肖文轩连忙起身,他穿着件白色的棉麻衬衫,戴着黑框眼镜,看起来文质彬彬:“盛先生好,早就听说您的书法造诣出神入化,一直想请教却没机会。”他说话时微微躬身,态度谦逊得很。
“肖先生客气了,互相学习。”盛嘉骏笑着点头,能在全国大赛拿金奖,实力定然不俗。
商务车平稳地驶向机场,李建峰打开一个紫檀木盒子,里面装着几支狼毫笔:“这是我托人从湖州定做的湖笔,笔锋用的是黄鼠狼尾尖的毫毛,你看看合不合手。”
盛嘉骏拿起一支,指尖抚过笔锋,触感细腻而有弹性,确实是好笔:“李会长有心了。”
“到了京城可不能丢咱们魔都的脸。”李建峰笑得眼睛眯成一条缝,“小日子的井上雄彦这次带了幅《孙子兵法》的草书,据说练了三十年;小韩子那边更离谱,说要现场临摹《兰亭序》,还敢号称比真迹更胜一筹。”
肖文轩在一旁补充道:“听说小韩子的选手金敏浩,把《祭侄文稿》都说成是他们国家的书法遗产,这次就是来挑衅的。”
盛嘉骏闻言挑眉:“哦?那倒要见识见识。”他对书法向来抱着欣赏的态度,但若有人想借书法挑衅华夏文化,他定然不会坐视不理。
到了机场,VIP通道早已安排妥当。过安检时,肖文轩小心翼翼地抱着一个长条形的锦盒,里面装着他准备参赛的作品。“这里面是我写的《赤壁赋》,用的是徽墨和宣纸,特地晾了三个月才敢带出来。”
李建峰拍着他的肩膀道:“你这孩子就是太谨慎,不过小心点好,去年有个选手的作品被安检机扫出了裂痕,心疼得直掉眼泪。”
登上飞机,空乘人员认出了李建峰,恭敬地递上茶水:“李会长又去京城参加比赛?”
“可不是嘛,这次带了两个好苗子,争取把‘书圣杯’捧回来。”李建峰笑得合不拢嘴,指着盛嘉骏道,“这位盛先生可是我们的秘密武器。”
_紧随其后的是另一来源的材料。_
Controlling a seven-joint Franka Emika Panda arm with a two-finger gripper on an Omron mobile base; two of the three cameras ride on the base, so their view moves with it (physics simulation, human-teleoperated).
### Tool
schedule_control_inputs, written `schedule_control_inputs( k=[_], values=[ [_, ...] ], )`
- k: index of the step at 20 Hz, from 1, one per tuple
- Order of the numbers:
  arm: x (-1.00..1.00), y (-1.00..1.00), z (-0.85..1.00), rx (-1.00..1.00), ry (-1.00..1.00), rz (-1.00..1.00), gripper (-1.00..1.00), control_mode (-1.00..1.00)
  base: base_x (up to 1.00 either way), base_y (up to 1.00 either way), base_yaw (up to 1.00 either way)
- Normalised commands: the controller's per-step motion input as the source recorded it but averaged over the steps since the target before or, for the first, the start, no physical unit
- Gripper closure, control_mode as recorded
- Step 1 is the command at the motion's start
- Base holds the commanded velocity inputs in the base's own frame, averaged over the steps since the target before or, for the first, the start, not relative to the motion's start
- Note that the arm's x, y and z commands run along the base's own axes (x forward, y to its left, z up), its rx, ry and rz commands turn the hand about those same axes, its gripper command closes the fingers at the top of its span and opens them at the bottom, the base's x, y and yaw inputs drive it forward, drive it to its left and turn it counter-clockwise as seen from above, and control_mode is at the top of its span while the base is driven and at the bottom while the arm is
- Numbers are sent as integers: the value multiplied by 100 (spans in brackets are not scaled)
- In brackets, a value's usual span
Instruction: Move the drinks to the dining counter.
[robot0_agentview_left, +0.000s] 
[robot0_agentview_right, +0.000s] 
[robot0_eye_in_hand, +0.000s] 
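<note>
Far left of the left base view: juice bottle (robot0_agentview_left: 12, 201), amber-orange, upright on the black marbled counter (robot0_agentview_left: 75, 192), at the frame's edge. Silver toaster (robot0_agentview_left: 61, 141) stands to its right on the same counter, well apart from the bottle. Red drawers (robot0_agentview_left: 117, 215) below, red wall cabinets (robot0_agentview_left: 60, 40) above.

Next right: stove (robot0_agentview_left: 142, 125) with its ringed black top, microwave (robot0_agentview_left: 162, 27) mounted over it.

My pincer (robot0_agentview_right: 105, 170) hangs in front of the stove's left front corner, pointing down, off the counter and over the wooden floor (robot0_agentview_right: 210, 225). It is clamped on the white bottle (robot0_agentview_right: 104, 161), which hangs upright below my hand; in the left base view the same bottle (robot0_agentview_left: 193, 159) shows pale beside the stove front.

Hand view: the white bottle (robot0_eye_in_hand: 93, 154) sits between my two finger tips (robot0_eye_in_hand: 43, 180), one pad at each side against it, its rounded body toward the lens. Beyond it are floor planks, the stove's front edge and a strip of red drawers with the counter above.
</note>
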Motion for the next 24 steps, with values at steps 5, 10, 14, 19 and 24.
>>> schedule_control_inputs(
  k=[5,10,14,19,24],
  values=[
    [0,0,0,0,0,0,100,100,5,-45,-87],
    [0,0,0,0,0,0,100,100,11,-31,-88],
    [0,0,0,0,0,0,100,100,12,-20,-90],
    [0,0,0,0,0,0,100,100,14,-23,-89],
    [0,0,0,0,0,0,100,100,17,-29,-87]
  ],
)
飞机起飞后,肖文轩拿出随身携带的字帖,是一本翻得卷边的《怀素自叙帖》。“盛先生,您看我这临摹的笔锋,总觉得差了点神韵。”他翻开自己的练习本,上面的字迹确实有几分怀素的狂放,但总透着股刻意为之的生硬。
盛嘉骏接过字帖,指尖点在“奔蛇走虺势入座,骤雨旋风声满堂”这句上:“怀素的草书看似狂放,实则字字有章法,就像武道中的内力,看似刚猛,实则收放自如。你试着在落笔前先运气,让气息顺着手臂传到笔尖,或许会有不同。”
肖文轩若有所思,拿起笔在草稿纸上试写,果然比刚才流畅了许多。“多谢盛先生指点!”他眼睛一亮,连忙又写了几个字。
李建峰在一旁看得连连点头:“嘉骏这几句话,比我教他三个月都管用。文轩,好好学着点,盛先生的书法里藏着武道的意境,这可是旁人学不来的。”
三个小时的航程很快就结束了。飞机降落在京城首都国际机场,盛嘉骏刚走出到达口,就看到一个穿着黑色西装的中年男人朝他挥手,正是周明远。周明远是龙腾集团京城分公司的负责人,昨天接到盛嘉骏的通知,特意来接机。
“盛董,您可算到了。”周明远快步上前,接过盛嘉骏的行李箱,“四合院已经收拾好了,您先去休息休息?”
盛嘉骏对李建峰和肖文轩道:“我这边有点事,晚上联系?”
“没问题,我把酒店地址发你微信上。”李建峰笑着说,“晚上我介绍几个京城书法协会的老朋友给你认识,都是德高望重的老前辈。”
告别了李建峰等人,周明远带着盛嘉骏坐上一辆黑色的迈巴赫。车子驶离机场,沿着高速公路向市区驶去。窗外的景象渐渐从现代化的高楼大厦变成了古色古香的胡同,灰墙灰瓦间透着浓浓的京味儿。
“盛董,您要的四合院在南锣鼓巷附近,是清朝一个格格的旧宅,前年我们集团收购下来重新修缮的。”周明远递过来一瓶矿泉水,“院子里有棵三百年的海棠树,这个季节正好开花。”
盛嘉骏看着窗外掠过的胡同,红墙绿瓦间偶尔能看到几个骑着自行车的老人,车筐里装着刚买的菜,慢悠悠地穿行在胡同里,透着一股岁月静好的闲适。